Ma un un sistema così complesso e astruso è ‘negoziabile’?
“La fabbrica un secolo fa era ancora più complessa e astrusa agli occhi dei lavoratori che si si addentravano timorosi e spauriti, reduci da secoli di servitù nelle campagne, oggi abbiamo invece un sistema sociale che reclama saperi e partecipazione, di cui la rete è conseguenza e non causa. Perché non dovrebbe essere negoziabile un sistema di calcolo come gli algoritmi? Nel libro cito uno dei più brillanti informatici del nostro tempo, Alexander Galloway che spiega come gli algoritmi siano un sistema di istruzioni ‘inconsciamente eseguibili’. Ebbene dobbiamo trasformare questo ‘inconsciamente’ in ‘consapevolmente’. Questa è la missione della società attorno agli algoritmi”.
L’informazione è sempre più luogo e linguaggio del mondo digitale e delle sue opportunità, ma anche delle sue minacce. Quali?

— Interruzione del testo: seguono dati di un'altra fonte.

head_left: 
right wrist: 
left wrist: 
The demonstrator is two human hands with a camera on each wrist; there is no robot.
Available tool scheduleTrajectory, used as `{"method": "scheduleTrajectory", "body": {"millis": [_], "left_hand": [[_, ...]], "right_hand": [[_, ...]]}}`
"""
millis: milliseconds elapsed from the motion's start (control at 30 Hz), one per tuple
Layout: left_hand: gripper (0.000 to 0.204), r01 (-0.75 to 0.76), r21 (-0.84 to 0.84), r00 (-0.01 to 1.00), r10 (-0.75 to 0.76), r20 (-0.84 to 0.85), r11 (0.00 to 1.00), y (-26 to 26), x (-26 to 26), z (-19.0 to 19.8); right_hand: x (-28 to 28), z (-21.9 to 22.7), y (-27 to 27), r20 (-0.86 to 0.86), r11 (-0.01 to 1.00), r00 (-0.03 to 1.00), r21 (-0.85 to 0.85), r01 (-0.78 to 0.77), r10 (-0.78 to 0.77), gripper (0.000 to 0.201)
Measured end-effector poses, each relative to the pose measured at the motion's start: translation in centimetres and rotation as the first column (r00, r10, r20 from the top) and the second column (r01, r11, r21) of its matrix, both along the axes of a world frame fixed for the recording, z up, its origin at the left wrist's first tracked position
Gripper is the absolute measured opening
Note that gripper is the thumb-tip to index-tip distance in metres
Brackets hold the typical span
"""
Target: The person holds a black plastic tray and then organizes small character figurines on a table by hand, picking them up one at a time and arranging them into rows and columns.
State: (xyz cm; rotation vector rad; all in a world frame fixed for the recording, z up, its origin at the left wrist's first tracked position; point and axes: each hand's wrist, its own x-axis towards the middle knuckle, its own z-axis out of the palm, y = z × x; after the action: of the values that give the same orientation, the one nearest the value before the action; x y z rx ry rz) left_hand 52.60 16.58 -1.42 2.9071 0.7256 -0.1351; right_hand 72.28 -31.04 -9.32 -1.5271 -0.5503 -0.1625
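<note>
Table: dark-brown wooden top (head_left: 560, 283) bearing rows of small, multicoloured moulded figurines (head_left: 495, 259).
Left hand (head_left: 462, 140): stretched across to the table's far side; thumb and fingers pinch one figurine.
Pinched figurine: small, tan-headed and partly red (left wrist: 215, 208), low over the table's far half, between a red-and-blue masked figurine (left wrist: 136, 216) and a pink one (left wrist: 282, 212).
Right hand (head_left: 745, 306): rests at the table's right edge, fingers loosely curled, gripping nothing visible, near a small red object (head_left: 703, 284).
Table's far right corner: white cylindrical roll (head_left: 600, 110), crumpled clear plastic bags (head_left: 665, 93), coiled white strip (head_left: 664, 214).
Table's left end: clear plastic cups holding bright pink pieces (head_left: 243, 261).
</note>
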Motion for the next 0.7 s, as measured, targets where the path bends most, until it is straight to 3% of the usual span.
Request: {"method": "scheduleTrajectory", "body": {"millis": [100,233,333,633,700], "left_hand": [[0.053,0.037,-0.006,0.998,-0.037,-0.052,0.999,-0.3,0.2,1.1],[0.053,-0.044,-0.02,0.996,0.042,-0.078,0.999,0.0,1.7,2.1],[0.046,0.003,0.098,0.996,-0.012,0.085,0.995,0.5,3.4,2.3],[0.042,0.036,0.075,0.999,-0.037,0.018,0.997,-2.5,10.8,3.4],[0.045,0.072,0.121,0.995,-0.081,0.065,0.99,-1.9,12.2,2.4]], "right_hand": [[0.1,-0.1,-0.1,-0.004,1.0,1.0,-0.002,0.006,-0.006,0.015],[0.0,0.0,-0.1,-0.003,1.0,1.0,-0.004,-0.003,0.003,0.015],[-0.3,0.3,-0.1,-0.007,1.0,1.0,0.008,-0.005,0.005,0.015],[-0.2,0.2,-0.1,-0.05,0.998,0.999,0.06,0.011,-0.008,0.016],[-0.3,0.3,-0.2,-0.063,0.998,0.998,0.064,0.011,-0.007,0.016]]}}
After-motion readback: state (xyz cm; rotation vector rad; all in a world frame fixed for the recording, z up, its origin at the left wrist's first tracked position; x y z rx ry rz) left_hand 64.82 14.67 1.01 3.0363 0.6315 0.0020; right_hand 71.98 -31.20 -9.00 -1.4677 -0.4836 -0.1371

“L’informazione è stata il ring su cui si è combattuto il primo round, e non posso certo dire che noi giornalisti lo abbiamo vinto. Da 20 anni sono in corso processi di automatizzazione dell’intero ciclo di produzione della notizia, senza che la mia categoria riesca a immaginare un ruolo negoziale e di correzione delle tendenze. Non a caso stiamo perdendo peso sindacale ed economico. E’ la conseguenza della nostra marginalita’ in questo nuovo mondo. I sistemi editoriali delle redazioni sono sempre piu’ intelligenti e prescrittivi senza che la componente professionale, quale siamo noi, riesca a metterci il naso. Nemmeno gli editori sanno bene cosa hanno in casa: solo i proprietari degli algoritmi e delle piattaforme sono oggi in grado di decidere valori e linguaggi”.
Solo loro sanno come si raccolgono i dati e come vanno usati?

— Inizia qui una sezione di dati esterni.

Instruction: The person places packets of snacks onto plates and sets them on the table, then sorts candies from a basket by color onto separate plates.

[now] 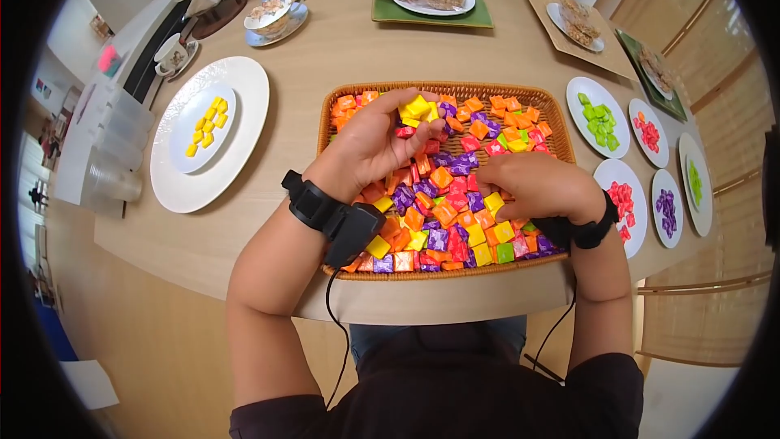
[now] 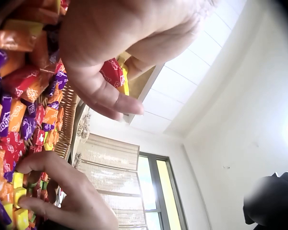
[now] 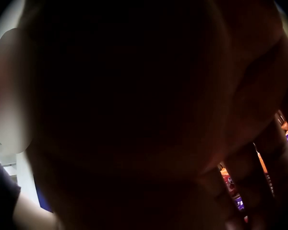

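Observation:
A wicker basket [image 1: 328,114] full of wrapped candies in orange, red, purple, yellow and green stands in front of the person. Above its left part the left hand [image 1: 370,142] is turned palm up, fingers curled round several yellow candies [image 1: 418,110]; a red candy [image 2: 113,73] also shows by its fingers in the left wrist view. Over the basket's right part, the right hand [image 1: 540,184] reaches down with bent fingers at a yellow candy [image 1: 493,202]. In the left wrist view its thumb and forefinger are apart beside yellow candies. The right wrist view is mostly dark palm.
A large white plate [image 1: 252,114] at left bears a smaller plate of yellow candies [image 1: 208,126]. At right are plates of green [image 1: 600,122], red [image 1: 621,203] and purple candies [image 1: 666,211]. Farther back stand cups [image 1: 272,18] and a green tray [image 1: 390,16] with wrapped food.

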`<control>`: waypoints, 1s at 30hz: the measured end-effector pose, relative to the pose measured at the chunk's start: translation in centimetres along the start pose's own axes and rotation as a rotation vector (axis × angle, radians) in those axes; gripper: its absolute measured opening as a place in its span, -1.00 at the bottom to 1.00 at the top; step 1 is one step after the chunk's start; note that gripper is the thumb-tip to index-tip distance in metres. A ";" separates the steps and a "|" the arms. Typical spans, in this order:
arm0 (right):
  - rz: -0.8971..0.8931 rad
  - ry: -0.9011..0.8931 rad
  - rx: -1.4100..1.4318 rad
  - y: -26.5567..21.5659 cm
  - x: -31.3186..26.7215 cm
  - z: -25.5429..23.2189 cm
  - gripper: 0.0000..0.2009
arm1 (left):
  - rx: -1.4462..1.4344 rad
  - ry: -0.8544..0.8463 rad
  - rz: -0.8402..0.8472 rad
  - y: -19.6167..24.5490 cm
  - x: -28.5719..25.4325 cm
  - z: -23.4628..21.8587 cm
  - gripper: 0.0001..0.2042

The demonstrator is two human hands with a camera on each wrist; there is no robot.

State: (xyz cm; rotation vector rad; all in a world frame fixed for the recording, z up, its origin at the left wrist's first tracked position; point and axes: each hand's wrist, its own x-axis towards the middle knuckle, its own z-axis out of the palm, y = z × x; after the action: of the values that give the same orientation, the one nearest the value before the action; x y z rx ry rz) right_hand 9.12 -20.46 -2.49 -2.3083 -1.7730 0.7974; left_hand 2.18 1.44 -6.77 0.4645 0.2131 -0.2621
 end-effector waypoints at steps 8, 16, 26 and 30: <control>-0.022 -0.007 -0.008 -0.1 0.3 -0.2 -0.79 | -0.020 -0.059 0.022 -0.2 0.3 -0.9 -0.74; 0.096 0.415 0.190 -1.9 1.3 -2.5 -0.85 | 0.108 -0.037 0.027 -0.5 0.3 0.0 -0.68; 0.107 0.141 0.031 -0.7 -0.7 -1.9 -0.82 | -0.064 -0.030 -0.039 0.2 0.0 0.0 -0.74; 0.052 -0.069 0.097 0.3 -0.8 -0.3 -0.80 | -0.096 -0.040 -0.026 0.2 0.0 -0.3 -0.73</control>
State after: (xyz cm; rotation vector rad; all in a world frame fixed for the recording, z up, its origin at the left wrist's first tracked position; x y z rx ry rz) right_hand 9.34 -21.22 -2.08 -2.2998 -1.6667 0.9603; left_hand 2.21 1.75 -7.00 0.3616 0.1919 -0.2851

“Questa è la bolla da bucare: dobbiamo aprire un grande negoziato sociale e sindacale per riclassificare le forme e gli assetti cognitivi dei sistemi automatici. Il giornalista può oggi essere il garante e il tutore di un interesse pubblico sulla trasparenza e condivisibilita’ dei data base e delle informazioni, tracciando intanto una linea di demarcazione fra cio’ che e’ automatico e gio’ che invece e’ ancora valorizzato da una attivita’ umana. Vedo che l’Ordine nazionale dei giornalisti comincia a compiere passi importanti in questa direzione”.

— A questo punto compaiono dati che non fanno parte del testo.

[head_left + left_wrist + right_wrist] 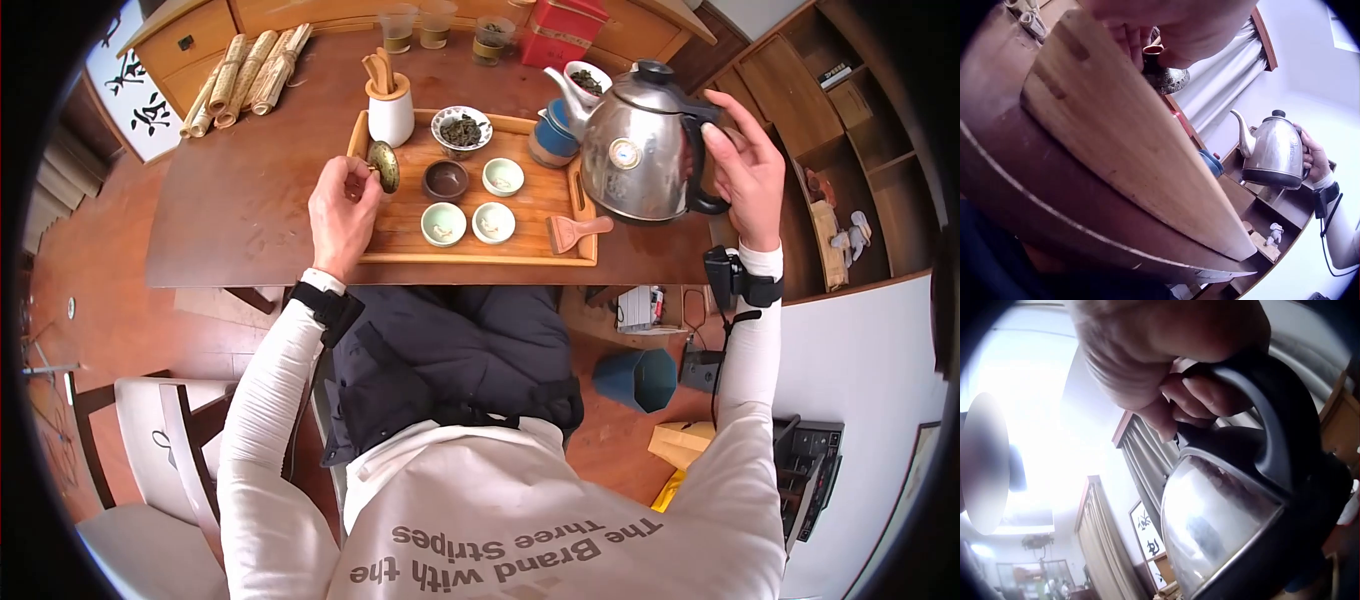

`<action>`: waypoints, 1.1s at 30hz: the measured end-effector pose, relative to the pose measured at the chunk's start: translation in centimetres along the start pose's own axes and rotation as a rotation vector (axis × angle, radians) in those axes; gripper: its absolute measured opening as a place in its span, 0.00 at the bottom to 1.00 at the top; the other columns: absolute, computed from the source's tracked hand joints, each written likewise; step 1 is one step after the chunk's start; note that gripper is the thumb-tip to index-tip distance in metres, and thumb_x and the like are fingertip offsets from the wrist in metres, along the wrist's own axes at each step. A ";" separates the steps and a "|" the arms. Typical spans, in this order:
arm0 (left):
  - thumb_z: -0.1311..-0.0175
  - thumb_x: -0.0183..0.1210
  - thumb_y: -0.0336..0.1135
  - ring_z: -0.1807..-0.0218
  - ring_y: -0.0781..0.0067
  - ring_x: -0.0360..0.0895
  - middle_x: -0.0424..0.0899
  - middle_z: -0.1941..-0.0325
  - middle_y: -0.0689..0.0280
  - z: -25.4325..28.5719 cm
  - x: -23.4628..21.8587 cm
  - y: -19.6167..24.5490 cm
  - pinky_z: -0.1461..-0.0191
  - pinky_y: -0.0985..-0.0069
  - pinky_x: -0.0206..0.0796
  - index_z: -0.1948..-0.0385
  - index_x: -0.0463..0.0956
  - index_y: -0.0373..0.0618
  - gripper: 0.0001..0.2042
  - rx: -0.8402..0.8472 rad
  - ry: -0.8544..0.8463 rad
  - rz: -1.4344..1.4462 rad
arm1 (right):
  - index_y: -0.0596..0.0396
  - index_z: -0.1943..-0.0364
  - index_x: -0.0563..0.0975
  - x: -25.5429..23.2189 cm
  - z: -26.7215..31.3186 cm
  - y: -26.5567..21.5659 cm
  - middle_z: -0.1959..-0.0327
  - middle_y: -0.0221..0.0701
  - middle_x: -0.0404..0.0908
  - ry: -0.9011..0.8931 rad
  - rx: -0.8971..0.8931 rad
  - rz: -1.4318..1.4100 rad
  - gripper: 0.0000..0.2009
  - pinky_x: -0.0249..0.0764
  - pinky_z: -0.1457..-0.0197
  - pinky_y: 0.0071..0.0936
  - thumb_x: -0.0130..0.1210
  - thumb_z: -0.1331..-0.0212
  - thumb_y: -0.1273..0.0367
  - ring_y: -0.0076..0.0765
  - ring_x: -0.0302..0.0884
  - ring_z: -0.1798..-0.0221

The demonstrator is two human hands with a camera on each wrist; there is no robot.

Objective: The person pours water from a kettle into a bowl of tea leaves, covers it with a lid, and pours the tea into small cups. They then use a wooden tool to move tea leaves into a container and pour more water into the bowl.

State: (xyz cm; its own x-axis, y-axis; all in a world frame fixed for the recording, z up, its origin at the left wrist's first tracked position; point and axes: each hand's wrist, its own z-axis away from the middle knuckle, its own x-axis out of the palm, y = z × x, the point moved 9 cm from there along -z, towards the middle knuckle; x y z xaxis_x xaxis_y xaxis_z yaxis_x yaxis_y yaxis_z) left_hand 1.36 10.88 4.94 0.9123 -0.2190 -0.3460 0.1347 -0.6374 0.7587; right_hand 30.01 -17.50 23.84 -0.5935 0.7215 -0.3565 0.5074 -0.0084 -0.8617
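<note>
My left hand [342,210] pinches a round, dark, patterned lid [382,167] by its knob, tilted on edge over the left side of the wooden tray [400,222]. In the left wrist view, the lid [1169,81] shows its ornate surface below the fingers. My right hand [748,175] grips the black handle of a steel kettle [640,150], raised at the tray's right end with its spout toward the left. A white patterned bowl [486,132] of tea leaves stands on the tray, by a dark cup [446,180] and several pale green cups [503,177].
A white holder [391,118] with wooden tools stands at the tray's back left. Near the kettle are a blue canister [553,135] and a small wooden brush [572,233]. Bamboo scrolls [235,80], plastic cups [436,25] and a red box [563,30] stand farther back.
</note>
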 end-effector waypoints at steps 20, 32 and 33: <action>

Nel libro indica anche alcuni soggetti negoziali, ma chi è in grado di costringere i giganti della rete alla trattativa?
“Questo è il vero buco nero: chi negozia? Intanto vedo che, ad esempio, le città, i grandi brand metropolitani, come Londra, Parigi, New York, Milano, oggi hanno la possibilita’ di imporre un confronto a chi guadagna proprio con i servizi delle citta’. New York ha appena costituito un osservatorio su gli algoritmi di cittadinanza. Milano ha avviato una prima trattativa con Airbnb. Qualcosa si muove. Poi le universita’ che sono produttori e utilizzatori di software. Infine le categorie professionali, come i giornalisti ma anche i medici, o gli avvocati, possono introdurre elementi di etica del calcolo negli automatismi proprietari. Questi sono algoritmi di liberta'”.